Methadone increases intracellular calcium in SH‐SY5Y and SH‐EP1‐hα7 cells by activating neuronal nicotinic acetylcholine receptors

(–)‐Methadone acts as an agonist at opioid receptors. Both (+)‐ and (–)‐enantiomers of methadone have been suggested to be potent non‐competitive antagonists of α3β4 neuronal nicotinic acetylcholine receptors (nAChRs). In the present study, we have examined interactions of methadone with nAChRs by using receptor binding assays, patch‐clamp recording and calcium fluorometry imaging with SH‐SY5Y cells naturally expressing α7 and α3* nAChR subtypes and SH‐EP1‐hα7 cells heterologously expressing human α7 nAChRs. Methadone potently inhibited binding of [ 3 H]methyllycaconitine to α7 nAChRs and that of [ 3 H]epibatidine to α3* nAChRs. Methadone pretreatment induced up‐regulation of epibatidine binding sites in SH‐SY5Y cells. Using whole‐cell patch‐clamp recording, both isomers of methadone activated cation currents via mecamylamine‐sensitive nAChRs in SH‐SY5Y cells.
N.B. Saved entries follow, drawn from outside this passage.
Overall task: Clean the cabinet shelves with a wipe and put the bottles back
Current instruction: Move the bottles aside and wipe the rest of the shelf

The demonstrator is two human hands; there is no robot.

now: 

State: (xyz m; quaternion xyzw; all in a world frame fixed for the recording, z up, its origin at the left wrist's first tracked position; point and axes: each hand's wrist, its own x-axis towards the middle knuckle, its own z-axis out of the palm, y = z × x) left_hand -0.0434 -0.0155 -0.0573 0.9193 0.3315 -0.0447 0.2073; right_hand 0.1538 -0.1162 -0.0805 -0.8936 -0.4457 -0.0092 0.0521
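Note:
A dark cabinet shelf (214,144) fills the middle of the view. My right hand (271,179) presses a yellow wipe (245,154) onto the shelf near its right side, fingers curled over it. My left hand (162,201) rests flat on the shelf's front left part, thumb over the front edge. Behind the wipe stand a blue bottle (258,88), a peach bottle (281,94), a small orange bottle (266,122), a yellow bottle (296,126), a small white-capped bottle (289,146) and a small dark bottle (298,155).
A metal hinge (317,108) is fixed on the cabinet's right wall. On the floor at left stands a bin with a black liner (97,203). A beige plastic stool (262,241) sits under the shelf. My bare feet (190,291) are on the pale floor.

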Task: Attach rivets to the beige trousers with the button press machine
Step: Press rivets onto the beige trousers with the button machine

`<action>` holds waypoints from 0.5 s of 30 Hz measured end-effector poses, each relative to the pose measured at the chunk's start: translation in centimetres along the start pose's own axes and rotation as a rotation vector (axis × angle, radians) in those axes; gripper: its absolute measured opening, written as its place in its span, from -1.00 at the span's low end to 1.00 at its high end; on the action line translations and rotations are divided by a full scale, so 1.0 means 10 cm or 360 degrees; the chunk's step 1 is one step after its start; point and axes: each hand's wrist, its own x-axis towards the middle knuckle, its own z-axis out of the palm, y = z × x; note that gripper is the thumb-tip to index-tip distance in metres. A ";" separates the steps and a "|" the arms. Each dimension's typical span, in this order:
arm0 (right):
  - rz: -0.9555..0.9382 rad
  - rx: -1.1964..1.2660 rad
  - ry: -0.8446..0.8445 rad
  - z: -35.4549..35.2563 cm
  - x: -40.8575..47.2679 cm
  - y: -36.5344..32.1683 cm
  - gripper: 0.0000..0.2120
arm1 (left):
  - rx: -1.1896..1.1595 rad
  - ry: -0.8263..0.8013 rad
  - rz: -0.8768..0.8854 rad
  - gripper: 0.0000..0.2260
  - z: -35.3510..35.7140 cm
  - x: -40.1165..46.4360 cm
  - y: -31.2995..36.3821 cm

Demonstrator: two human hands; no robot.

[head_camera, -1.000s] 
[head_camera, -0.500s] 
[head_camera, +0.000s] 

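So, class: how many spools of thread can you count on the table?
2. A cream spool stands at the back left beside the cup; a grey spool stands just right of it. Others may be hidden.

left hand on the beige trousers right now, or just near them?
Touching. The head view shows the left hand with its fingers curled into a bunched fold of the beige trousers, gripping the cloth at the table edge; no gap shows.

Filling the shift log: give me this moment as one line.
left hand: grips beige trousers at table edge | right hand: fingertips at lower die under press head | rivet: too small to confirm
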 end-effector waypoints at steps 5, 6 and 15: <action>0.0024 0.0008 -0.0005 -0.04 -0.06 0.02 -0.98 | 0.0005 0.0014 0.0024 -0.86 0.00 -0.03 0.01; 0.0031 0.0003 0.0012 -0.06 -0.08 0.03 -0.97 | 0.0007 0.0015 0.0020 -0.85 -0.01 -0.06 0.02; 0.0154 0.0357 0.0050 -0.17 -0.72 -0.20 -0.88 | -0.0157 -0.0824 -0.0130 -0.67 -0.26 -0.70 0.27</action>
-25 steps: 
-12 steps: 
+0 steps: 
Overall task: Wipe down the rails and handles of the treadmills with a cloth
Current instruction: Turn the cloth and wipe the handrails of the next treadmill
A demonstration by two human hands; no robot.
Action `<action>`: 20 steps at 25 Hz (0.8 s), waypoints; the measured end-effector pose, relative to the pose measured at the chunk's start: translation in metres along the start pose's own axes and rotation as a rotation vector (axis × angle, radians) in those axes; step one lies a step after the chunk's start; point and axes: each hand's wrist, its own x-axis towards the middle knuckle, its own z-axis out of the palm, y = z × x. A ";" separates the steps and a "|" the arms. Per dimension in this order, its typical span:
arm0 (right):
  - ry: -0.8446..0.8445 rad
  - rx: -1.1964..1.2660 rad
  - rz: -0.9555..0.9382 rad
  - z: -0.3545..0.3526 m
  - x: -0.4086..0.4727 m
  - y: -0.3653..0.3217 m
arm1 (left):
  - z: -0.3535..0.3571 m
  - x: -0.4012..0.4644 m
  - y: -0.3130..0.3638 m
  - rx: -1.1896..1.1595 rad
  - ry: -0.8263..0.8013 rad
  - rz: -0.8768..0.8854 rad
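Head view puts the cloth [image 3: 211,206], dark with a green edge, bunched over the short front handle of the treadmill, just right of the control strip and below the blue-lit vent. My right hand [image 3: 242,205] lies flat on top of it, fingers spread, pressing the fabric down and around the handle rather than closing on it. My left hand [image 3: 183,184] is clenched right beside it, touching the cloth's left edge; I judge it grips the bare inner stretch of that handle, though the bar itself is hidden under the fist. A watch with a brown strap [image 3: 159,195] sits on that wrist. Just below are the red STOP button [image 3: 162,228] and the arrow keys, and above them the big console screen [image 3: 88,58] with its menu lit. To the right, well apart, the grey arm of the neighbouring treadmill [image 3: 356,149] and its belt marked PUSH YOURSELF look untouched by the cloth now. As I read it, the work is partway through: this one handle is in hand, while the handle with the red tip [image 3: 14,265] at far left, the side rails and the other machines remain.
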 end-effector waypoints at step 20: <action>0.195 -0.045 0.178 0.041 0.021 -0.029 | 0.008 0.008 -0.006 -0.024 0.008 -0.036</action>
Nicotine and both (+)‐ and (–)‐methadone evoked increases in [Ca 2+ ] i in both fluo‐3AM loaded cell lines, and these effects were blocked by mecamylamine and by the α7 selective antagonist methyllycaconitine, suggesting effects of methadone as α7‐nAChR agonist. Sensitivity of sustained nicotine and methadone effects to blockade by CdCl 2 , ryanodine and xestospongin‐c implicates voltage‐operated Ca 2+ channels and intracellular Ca 2+ stores as downstream modulators of elevated [Ca 2+ ] i . Collectively, our results suggest that methadone engages in complex and potentially pharmacologically significant interactions with nAChRs.